• _WORK TO COMPLETE_
Copy the complete listing exactly as shown.

• _RAW DATA_

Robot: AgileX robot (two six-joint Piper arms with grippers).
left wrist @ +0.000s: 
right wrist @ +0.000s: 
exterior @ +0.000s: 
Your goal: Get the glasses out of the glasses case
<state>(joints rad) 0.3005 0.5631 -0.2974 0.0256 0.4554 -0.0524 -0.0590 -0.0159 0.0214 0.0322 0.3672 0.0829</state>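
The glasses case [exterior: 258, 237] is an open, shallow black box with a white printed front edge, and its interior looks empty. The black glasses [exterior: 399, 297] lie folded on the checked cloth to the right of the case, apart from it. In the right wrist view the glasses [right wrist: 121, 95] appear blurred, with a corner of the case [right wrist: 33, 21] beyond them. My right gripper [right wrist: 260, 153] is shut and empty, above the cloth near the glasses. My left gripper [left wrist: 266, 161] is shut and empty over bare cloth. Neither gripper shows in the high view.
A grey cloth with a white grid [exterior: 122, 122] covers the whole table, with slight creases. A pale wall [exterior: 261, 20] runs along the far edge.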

• _COMPLETED TASK_
Robot: AgileX robot (two six-joint Piper arms with grippers).
left wrist @ +0.000s: 
right wrist @ +0.000s: 
exterior @ +0.000s: 
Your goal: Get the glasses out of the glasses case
<state>(joints rad) 0.3005 0.5631 -0.2974 0.0256 0.4554 -0.0524 -0.0590 -0.0159 0.0214 0.0322 0.3672 0.0829</state>
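The glasses case [exterior: 258, 237] is an open, shallow black box with a white printed front edge, and its interior looks empty. The black glasses [exterior: 399, 297] lie folded on the checked cloth to the right of the case, apart from it. In the right wrist view the glasses [right wrist: 121, 95] appear blurred, with a corner of the case [right wrist: 33, 21] beyond them. My right gripper [right wrist: 260, 153] is shut and empty, above the cloth near the glasses. My left gripper [left wrist: 266, 161] is shut and empty over bare cloth. Neither gripper shows in the high view.
A grey cloth with a white grid [exterior: 122, 122] covers the whole table, with slight creases. A pale wall [exterior: 261, 20] runs along the far edge.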

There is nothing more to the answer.